[Task description]
Without the pictures, output all of the data exactly.

☆ ☆ ☆ ☆ ☆

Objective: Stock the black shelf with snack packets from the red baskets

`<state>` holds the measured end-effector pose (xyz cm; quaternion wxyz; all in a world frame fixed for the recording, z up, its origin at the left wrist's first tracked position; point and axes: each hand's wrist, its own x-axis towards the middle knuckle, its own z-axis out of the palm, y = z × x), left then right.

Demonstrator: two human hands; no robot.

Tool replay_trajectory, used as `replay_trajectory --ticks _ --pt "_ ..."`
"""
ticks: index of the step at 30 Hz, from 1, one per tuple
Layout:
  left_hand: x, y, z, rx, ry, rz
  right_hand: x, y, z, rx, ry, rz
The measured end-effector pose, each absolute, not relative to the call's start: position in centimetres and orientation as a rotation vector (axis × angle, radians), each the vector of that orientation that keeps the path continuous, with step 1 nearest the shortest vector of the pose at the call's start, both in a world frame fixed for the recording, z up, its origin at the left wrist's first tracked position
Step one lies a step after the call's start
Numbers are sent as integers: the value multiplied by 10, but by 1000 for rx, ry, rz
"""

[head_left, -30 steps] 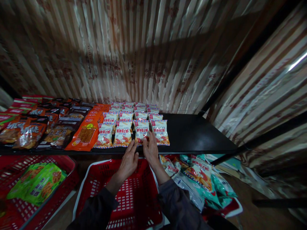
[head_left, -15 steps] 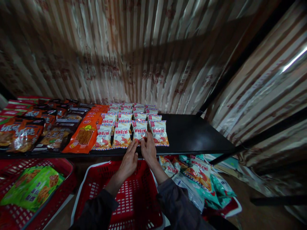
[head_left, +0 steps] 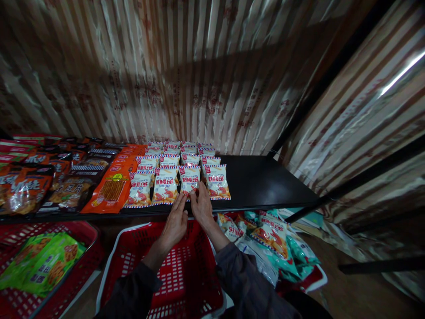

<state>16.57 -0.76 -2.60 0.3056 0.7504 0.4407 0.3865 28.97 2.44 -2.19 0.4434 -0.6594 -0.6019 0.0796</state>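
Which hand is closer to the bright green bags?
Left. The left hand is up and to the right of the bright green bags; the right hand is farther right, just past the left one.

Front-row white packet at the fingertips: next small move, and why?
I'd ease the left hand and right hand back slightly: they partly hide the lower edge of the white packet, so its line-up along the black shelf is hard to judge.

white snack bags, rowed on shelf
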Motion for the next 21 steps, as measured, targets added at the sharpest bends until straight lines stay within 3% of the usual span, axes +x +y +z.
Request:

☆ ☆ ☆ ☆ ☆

[Response area]
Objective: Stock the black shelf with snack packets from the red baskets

`<state>` holds the measured end-effector pose (xyz cm; quaternion wxyz; all in a world frame fixed for the recording, z up, its origin at the left wrist's first tracked position; point and axes: each hand's wrist, its own x-axis towards the middle knuckle, its own z-axis out of the palm, y = z × x), left then right.

Demonstrator: two human hands; no robot.

Tool replay_trajectory, used as `replay_trajectory --ticks _ --pt "_ ..."`
"""
ticks: index of the step at 30 Hz, from 1, one per tuple
Layout:
  left_hand: x, y, z, rx, ry, rz
  right_hand: x, y, z, rx, ry, rz
The measured end-effector pose, each absolute, not relative to the call's start: position in centimetres and orientation as a rotation vector (axis × angle, radians), each the vector of that orientation that keeps the path continuous, with step 1 nearest the shortest vector of the pose at the call's start, both in a world frame fixed for the recording, z up, its origin at the left wrist's first tracked position
Step one lies a step after the call's start
Numbers are sent as integers: the value multiplied by 10, but by 1000 for rx, ry, rz
"""

[head_left, -30 steps] 
[head_left, -15 steps] 
[head_left, +0 steps] 

<state>16.57 -0.76 -2.60 0.3056 0.7504 0.4407 0.3865 28.97 2.44 -2.19 0.4434 -0.6594 -0.6019 0.0796</state>
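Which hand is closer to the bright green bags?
Left. The left hand is up and to the right of the bright green bags; the right hand is farther right, just past the left one.

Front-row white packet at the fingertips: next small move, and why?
I'd ease the left hand and right hand back slightly: they partly hide the lower edge of the white packet, so its line-up along the black shelf is hard to judge.

white snack bags, rowed on shelf
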Motion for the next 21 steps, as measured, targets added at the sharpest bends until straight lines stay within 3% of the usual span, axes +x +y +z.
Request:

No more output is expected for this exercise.